Could you filter the data below down to the lines that hold the word "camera"?
BEGIN
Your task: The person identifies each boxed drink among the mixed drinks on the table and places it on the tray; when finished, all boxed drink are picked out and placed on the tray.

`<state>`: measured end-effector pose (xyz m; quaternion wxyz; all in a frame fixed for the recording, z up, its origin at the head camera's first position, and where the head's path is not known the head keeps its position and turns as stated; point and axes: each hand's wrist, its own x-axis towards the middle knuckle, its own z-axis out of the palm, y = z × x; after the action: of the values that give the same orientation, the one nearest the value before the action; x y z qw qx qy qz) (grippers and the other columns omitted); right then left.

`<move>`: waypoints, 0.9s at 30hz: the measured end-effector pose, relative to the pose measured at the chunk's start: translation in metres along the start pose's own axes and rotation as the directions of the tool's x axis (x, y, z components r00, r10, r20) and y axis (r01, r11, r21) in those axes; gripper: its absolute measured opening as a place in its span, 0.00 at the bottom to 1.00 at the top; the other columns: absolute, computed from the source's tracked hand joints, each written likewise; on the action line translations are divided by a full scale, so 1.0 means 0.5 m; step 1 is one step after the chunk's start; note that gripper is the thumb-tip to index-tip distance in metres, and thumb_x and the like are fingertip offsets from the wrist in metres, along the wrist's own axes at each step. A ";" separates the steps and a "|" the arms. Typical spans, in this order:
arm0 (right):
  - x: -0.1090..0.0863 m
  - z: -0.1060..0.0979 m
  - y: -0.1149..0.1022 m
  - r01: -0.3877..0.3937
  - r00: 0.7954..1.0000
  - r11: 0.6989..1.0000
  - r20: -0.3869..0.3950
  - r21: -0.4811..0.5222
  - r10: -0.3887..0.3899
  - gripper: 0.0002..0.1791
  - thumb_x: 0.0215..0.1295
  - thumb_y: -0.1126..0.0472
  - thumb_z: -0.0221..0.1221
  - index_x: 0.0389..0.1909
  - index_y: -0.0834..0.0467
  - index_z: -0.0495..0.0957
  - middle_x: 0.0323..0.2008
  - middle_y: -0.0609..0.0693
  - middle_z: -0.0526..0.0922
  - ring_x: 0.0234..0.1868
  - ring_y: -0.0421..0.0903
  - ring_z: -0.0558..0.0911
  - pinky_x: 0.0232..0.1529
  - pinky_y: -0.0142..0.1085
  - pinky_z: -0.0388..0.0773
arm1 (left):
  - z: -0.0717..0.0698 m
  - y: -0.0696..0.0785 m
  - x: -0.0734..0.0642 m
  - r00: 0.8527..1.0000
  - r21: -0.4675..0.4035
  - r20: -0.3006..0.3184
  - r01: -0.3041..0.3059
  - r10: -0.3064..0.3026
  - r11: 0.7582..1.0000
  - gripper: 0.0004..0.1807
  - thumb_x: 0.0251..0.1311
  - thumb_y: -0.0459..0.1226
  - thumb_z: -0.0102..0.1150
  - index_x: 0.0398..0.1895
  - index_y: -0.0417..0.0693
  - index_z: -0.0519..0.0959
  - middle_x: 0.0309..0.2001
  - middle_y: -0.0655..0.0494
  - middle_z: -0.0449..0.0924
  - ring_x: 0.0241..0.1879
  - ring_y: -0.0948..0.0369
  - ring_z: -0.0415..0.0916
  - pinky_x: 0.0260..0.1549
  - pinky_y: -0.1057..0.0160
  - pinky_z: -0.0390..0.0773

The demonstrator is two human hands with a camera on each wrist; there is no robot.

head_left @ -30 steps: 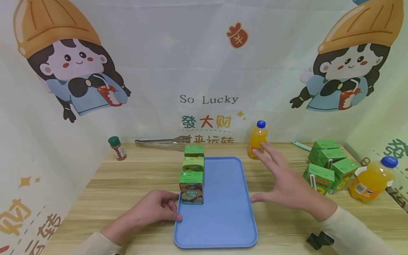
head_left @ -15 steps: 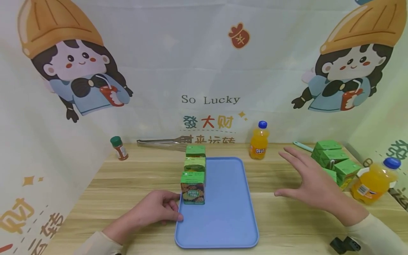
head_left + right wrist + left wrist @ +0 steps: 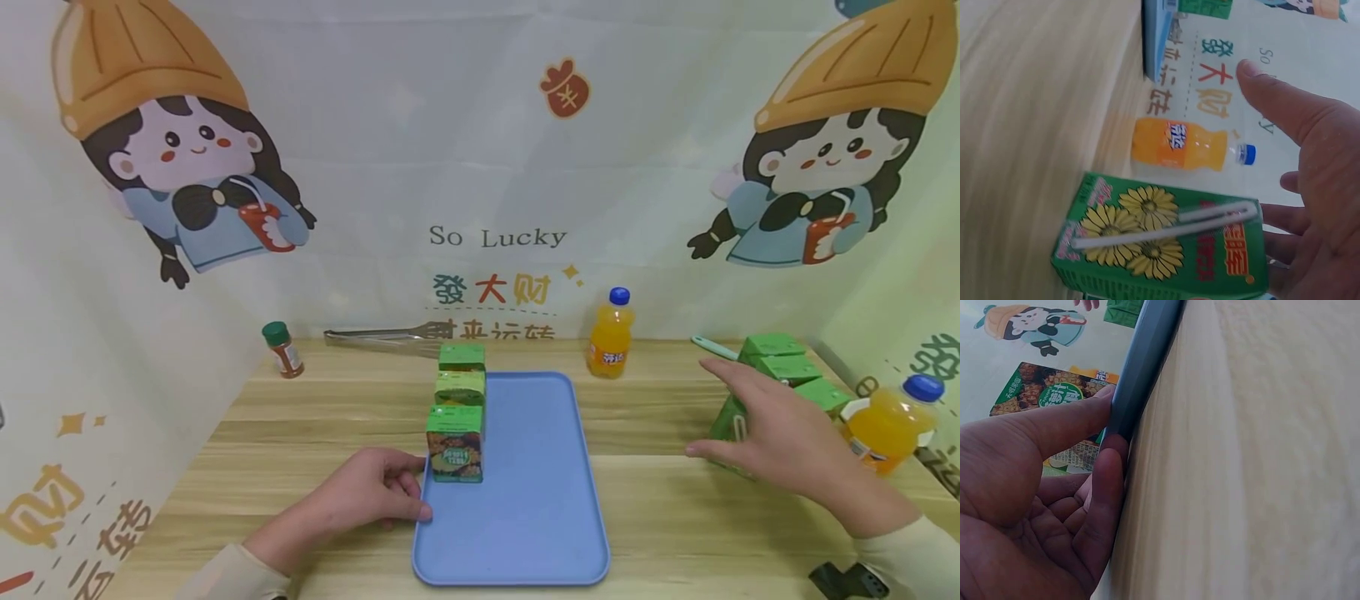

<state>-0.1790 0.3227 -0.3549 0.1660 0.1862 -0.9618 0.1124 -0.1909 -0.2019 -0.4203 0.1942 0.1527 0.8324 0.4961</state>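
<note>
My left hand point(image 3: 375, 487) pinches the left rim of a blue tray point(image 3: 525, 508) between thumb and fingers; the left wrist view shows the tray's edge point(image 3: 1145, 362) between them. Along the tray's left side stands a row of three green juice cartons point(image 3: 456, 454), the nearest with a brown fruit picture. On the right, my right hand point(image 3: 795, 442) is spread, thumb apart from fingers, around a green drink carton point(image 3: 1160, 237) with yellow flowers and a white straw. In the head view, the hand hides much of that carton.
More green cartons point(image 3: 780, 367) stand just behind the right hand, with a large orange drink bottle point(image 3: 888, 425) to their right. A smaller orange soda bottle point(image 3: 611, 337) stands at the back. Metal tongs point(image 3: 382, 335) and a green-capped spice jar point(image 3: 283, 350) lie along the back left.
My right hand has moved right, away from the small orange soda bottle and over to the green cartons. My left hand has stayed at the tray's rim.
</note>
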 end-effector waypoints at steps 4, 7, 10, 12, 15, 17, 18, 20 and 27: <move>0.001 -0.009 0.011 -0.040 0.997 0.999 0.064 -0.004 0.041 0.66 0.53 0.27 0.81 0.84 0.60 0.66 0.76 0.68 0.75 0.42 0.54 0.86 0.46 0.61 0.89 | 0.000 -0.001 0.001 1.000 -0.005 0.003 -0.004 0.004 1.000 0.44 0.59 0.36 0.85 0.72 0.20 0.74 0.36 0.51 0.87 0.31 0.58 0.83 0.24 0.61 0.84; 0.001 -0.014 0.019 -0.076 0.991 0.997 0.114 -0.006 0.076 0.67 0.53 0.25 0.80 0.84 0.60 0.65 0.75 0.70 0.74 0.45 0.57 0.87 0.44 0.61 0.89 | 0.000 -0.001 0.000 1.000 -0.004 0.001 -0.007 0.007 1.000 0.43 0.59 0.36 0.85 0.72 0.20 0.74 0.36 0.51 0.87 0.32 0.57 0.83 0.24 0.61 0.84; 0.001 -0.016 0.024 -0.115 0.980 0.993 0.160 -0.010 0.115 0.68 0.52 0.24 0.79 0.84 0.60 0.66 0.75 0.71 0.73 0.54 0.65 0.86 0.47 0.64 0.88 | 0.000 -0.002 -0.001 1.000 0.001 -0.002 -0.009 0.009 1.000 0.43 0.59 0.36 0.85 0.72 0.20 0.74 0.37 0.52 0.87 0.33 0.57 0.83 0.25 0.61 0.85; 0.003 -0.017 0.027 -0.127 0.976 0.992 0.177 -0.013 0.127 0.67 0.52 0.23 0.78 0.83 0.60 0.66 0.75 0.72 0.73 0.61 0.71 0.83 0.49 0.66 0.87 | 0.000 -0.003 -0.002 1.000 0.000 -0.004 -0.009 0.009 1.000 0.43 0.59 0.36 0.85 0.71 0.20 0.75 0.37 0.52 0.87 0.33 0.57 0.83 0.25 0.61 0.85; 0.003 -0.019 0.033 -0.129 0.973 0.991 0.189 -0.018 0.130 0.67 0.52 0.23 0.79 0.82 0.62 0.68 0.75 0.73 0.73 0.62 0.72 0.82 0.48 0.65 0.88 | 0.000 -0.002 -0.002 1.000 -0.001 -0.007 -0.012 0.012 1.000 0.43 0.59 0.36 0.85 0.71 0.20 0.75 0.36 0.52 0.87 0.33 0.57 0.83 0.25 0.61 0.85; 0.002 -0.021 0.037 -0.129 0.972 0.991 0.193 -0.023 0.131 0.66 0.52 0.24 0.79 0.80 0.63 0.70 0.73 0.73 0.75 0.62 0.72 0.83 0.46 0.64 0.88 | 0.000 -0.001 -0.002 1.000 -0.001 -0.007 -0.012 0.012 1.000 0.43 0.59 0.36 0.85 0.71 0.20 0.75 0.36 0.52 0.87 0.33 0.57 0.83 0.25 0.61 0.85; 0.002 -0.021 0.039 -0.131 0.971 0.991 0.196 -0.025 0.133 0.66 0.52 0.24 0.79 0.80 0.64 0.70 0.73 0.73 0.75 0.60 0.72 0.84 0.45 0.63 0.88 | -0.001 -0.001 -0.002 1.000 -0.001 -0.006 -0.013 0.013 1.000 0.43 0.59 0.36 0.85 0.71 0.20 0.74 0.36 0.52 0.87 0.32 0.57 0.83 0.25 0.61 0.85; 0.001 -0.021 0.043 -0.137 0.969 0.990 0.203 -0.033 0.141 0.65 0.52 0.25 0.79 0.79 0.64 0.71 0.71 0.73 0.77 0.59 0.71 0.85 0.44 0.62 0.89 | -0.001 0.000 -0.002 1.000 0.000 -0.004 -0.015 0.015 1.000 0.43 0.59 0.36 0.85 0.71 0.20 0.74 0.36 0.52 0.87 0.32 0.57 0.83 0.25 0.61 0.85; 0.000 -0.021 0.056 -0.166 0.962 0.985 0.209 -0.055 0.173 0.63 0.52 0.27 0.81 0.77 0.66 0.72 0.63 0.73 0.83 0.50 0.70 0.88 0.39 0.61 0.87 | -0.001 0.004 -0.003 1.000 0.009 0.002 -0.018 0.018 1.000 0.43 0.59 0.36 0.85 0.71 0.19 0.74 0.36 0.52 0.87 0.32 0.58 0.83 0.25 0.62 0.84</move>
<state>-0.1870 0.3508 -0.3497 0.0552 0.1111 -0.9884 0.0880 -0.1895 -0.2019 -0.4179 0.1897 0.1615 0.8332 0.4937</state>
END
Solution to this task:
`<state>`: measured end-effector pose (xyz m; quaternion wxyz; all in a frame fixed for the recording, z up, its origin at the head camera's first position, and where the head's path is not known the head keeps its position and turns as stated; point and axes: each hand's wrist, its own x-axis towards the middle knuckle, its own z-axis out of the palm, y = z × x; after the action: of the values that give the same orientation, the one nearest the value before the action; x y z qw qx qy qz) (grippers and the other columns omitted); right then left.
The demonstrator is two human hands with a camera on each wrist; there is no robot.

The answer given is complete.